A cenografia usa cabaças mineiras e vasos de barro, remetendo às ânforas gregas e à acústica do teatro antigo. O cenário, assinado por José Carlos Serroni, mescla referências gregas com elementos do circo-teatro, evocando memórias de Carmo do Rio Claro, cidade natal do artista.

A proposta estética de Villela

Sêneca infiltra Medeia com um estoicismo intenso, conforme afirma o encenador, que vê na tragédia latina uma ferramenta filosófica além do mero entretenimento. Medeia evolui para uma voz que expressa emoções extremas, segundo ele.

Villela comenta que a direção se apoia na prática da palavra, conectando escolha de elenco a uma seleção de voz adequada para cada personagem. A encenação promete explorar a tensão entre razão e paixão na protagonista.

O elenco recebe apoio de cenário com referências ao teatro de pedra, ruínas de palácios e o elemento circense, criando um espaço de memória estética. Os elementos cenográficos dialogam com a memória mineira do diretor, influenciando figurinos e linguagem cênica.

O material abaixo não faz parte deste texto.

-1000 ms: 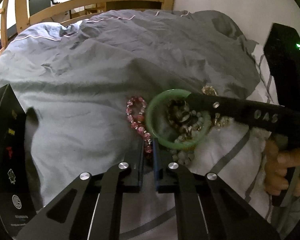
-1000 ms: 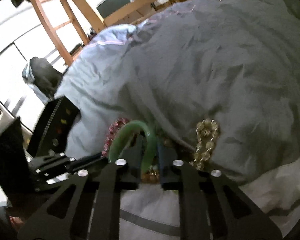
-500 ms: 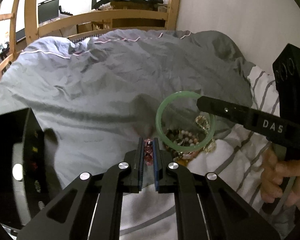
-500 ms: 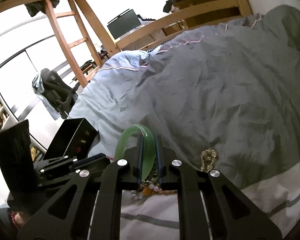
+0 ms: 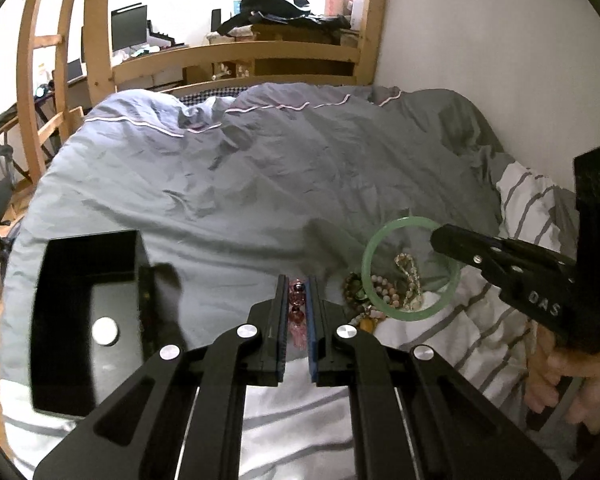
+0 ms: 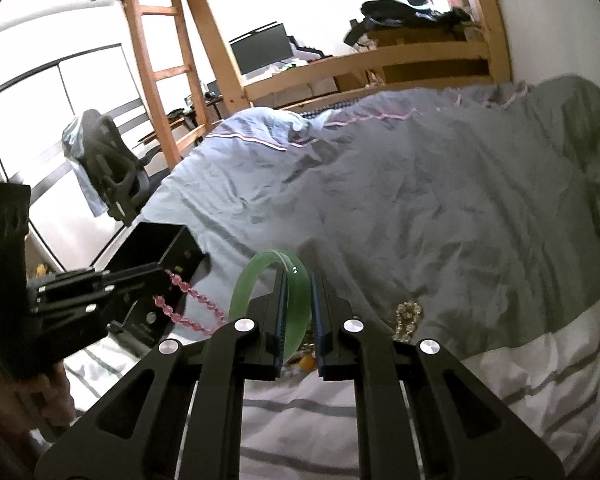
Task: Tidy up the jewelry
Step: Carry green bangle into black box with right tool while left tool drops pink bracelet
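My left gripper (image 5: 297,286) is shut on a pink bead bracelet (image 5: 297,312), held above the bed; the bracelet hangs from it in the right wrist view (image 6: 188,304). My right gripper (image 6: 298,280) is shut on a green jade bangle (image 6: 260,276), lifted above the bed; it also shows in the left wrist view (image 5: 410,268). A pile of bead bracelets (image 5: 384,300) and a gold-coloured chain (image 6: 407,320) lie on the bedding under the bangle. An open black jewelry box (image 5: 88,312) sits at the left.
A grey duvet (image 5: 260,184) covers the bed over a white striped sheet (image 5: 480,332). A wooden bed frame (image 5: 236,56) stands at the far end. A white wall (image 5: 480,32) is on the right. An office chair (image 6: 108,168) stands beside the bed.
Both grippers have risen from the pile. The left lifted the pink bracelet and the right lifted the green bangle off the bedding. The black box came more into view.
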`<state>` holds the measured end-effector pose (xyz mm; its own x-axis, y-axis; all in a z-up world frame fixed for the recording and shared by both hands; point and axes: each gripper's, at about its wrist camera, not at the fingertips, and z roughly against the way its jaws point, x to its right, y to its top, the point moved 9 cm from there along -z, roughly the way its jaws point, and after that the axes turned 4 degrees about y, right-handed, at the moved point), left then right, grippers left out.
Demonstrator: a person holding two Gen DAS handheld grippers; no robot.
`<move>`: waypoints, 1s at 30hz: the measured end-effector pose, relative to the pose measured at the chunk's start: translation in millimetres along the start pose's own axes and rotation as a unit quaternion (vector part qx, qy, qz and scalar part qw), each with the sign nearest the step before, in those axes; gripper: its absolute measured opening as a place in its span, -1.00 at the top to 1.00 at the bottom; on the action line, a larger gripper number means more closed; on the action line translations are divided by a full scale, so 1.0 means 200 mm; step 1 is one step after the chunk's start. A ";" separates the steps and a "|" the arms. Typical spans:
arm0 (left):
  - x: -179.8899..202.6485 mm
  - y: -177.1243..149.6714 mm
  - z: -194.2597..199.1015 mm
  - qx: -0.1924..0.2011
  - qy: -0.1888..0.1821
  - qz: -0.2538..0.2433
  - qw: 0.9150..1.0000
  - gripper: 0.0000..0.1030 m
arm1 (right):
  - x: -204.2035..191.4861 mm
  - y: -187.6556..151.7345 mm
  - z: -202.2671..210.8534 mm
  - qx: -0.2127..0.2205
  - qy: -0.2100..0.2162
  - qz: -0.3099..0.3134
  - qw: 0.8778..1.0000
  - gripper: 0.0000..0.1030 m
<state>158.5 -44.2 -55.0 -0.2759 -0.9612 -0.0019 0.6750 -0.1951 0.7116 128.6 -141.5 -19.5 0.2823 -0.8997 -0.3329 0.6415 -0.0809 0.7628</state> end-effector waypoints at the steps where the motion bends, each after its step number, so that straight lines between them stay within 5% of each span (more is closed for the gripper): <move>1: -0.01 0.01 0.03 0.002 0.002 0.000 1.000 0.85 | -0.02 0.00 0.02 -0.001 -0.001 0.006 1.000 0.77; 13: -0.27 0.05 0.18 -0.003 0.015 0.039 0.999 0.85 | -0.34 0.07 -0.01 -0.017 -0.020 0.068 0.997 0.77; 30: -0.90 -0.07 0.26 -0.005 0.064 0.121 0.991 0.85 | -0.92 0.07 -0.40 -0.042 0.011 0.126 0.991 0.76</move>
<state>163.2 140.7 -27.3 -0.0175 -0.9968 0.0781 0.7178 0.0418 0.6950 142.4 57.7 7.4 0.4561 -0.8771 -0.1507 0.6061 0.1822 0.7743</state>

Trajetória e processo criativo

O diretor mineiro, aos 68 anos, soma quase cinco décadas de atuação e direção no Brasil. Inicialmente envolvido com o Grupo Raízes, Villela consolidou uma identidade teatral que atravessa o circuito nacional e internacional.

Entre suas obras marcantes, Romeu & Julieta, produzida pelo Galpão, uniu Shakespeare ao linguajar regional, apresentando-se em Ouro Preto e no Shakespeare’s Globe de Londres. A experiência moldou o estilo barroco com brasilidade que reaparece em Medeia.

No ateliê montado no Vila Ouro Preto, Cidade Jardim, Villela dirigiu a confecção de 27 figurinos. O acervo soma tecidos, sementes e materiais recolhidos na pesquisa em Carmo do Rio Claro, alimentando a memória visual da encenação.